Öğretmen böyle bir tepkiyle ilk kez karşılaşıyordu, horgörüyle yüzünü buruşturdu.
“Saçmalama! Bunda inanılmayacak ne var?” dedi. “Kitaplar yazıyor! Önce piktogram’lar çıktı, sonra onlardan ideogram’lar, sonra da fonogram’lar, böylece bildiğimiz yazılar doğdu. Şimdi anladın mı?”
Yunus Aksu sol elini yüzüne götürüp bir süre düşündü, sonra göğsüne bastırdı.
“Be… be… benim sorunum anlayamamak değil, ama bu… bu… bunlar varsayım!” diye kekeledi. “Bence dile o saydıklarınızdan gelindi, yani dilden önce yazı vardı.”
Öğretmen azıcık gözünü açıp da baksaydı, Yunus Aksu’nun yüreğinin göğsünü parçalamak istercesine çarptığını yüzünden anlayabilirdi, ancak kekeme öykünüsü yaparak ve söylediklerinin tersini savunarak kendisiyle dalga geçmeye kalkışan bir şakacı karşısında mı, yoksa kafası hiç çalışmayan bir öğrenci karşısında mı bulunduğu konusunda bir karara varamadı, anlattıklarında dayatmayı yeğledi.
“Bırak saçmalamayı! Herkes bilir ki dilin doğuşu yazının bulunuşundan elli bin yıl öncedir!” dedi güvenle. “Mağaralarda bunca yazı var.”
Yunus ünlü kahkahalarından birini daha attı o zaman.
“Mağaralardaki yazılar neyi kanıtlar? Kulaklarımızı kayalara dayasak, sesleri de duyar mıyız diyorsunuz?” dedi. “Herhalde ilkel toplulukların tarih öncesinden beri hep aynı ilkel topluluklar olarak kaldıklarını da düşünmüyorsunuz. Hayır. Yazı var, dil yok! Kimse de çetele tutmadı. Bence dil yazıdan çıktı, yazı dilden değil! Birinin doğduğunu, ötekinin bulunduğunu söylemeniz de bunu gösteriyor.” Bir an durup düşündü, sonra anlatılmaz bir biçimde gülümsedi. “Her şey işte o zaman bozuldu!” diye ekledi.

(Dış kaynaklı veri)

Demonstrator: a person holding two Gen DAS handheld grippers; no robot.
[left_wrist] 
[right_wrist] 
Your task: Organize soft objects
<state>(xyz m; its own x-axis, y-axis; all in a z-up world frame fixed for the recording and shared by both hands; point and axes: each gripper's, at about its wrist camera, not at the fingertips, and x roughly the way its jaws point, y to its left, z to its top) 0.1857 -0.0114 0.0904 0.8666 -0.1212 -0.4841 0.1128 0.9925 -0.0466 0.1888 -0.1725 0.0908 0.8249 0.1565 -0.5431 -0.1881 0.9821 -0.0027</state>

“Oğlum, hiç duymadın mı sen, önce söz vardı,” dedi öğretmen. “Hristiyanların kutsal kitapları bunu böyle söyler.”
Yunus Aksu tarih öğretmeninin yüzüne acır gibi baktı, ama acımadı.
“Be… be… bence yalan,” dedi. “Öyle olsa, başlangıçta insanın da olması ve bülbül gibi konuşması gerekirdi. Başlangıçta, yani bundan yüz bin yıl önce değil, çok daha önce.”
Tarih öğretmeni kürsüye bir yumruk indirdi o zaman.
“Tüm tarih ve dilbilim kitapları böyle yazar!” dedi.
Yunus gene gülümsedi.
“Hepsini okudunuz mu?” diye sordu.
Tarih öğretmeni bir yumruk daha indirdi kürsüye.
“Çık dışarı!” diye bağırdı. “Hemen çık dışarı!”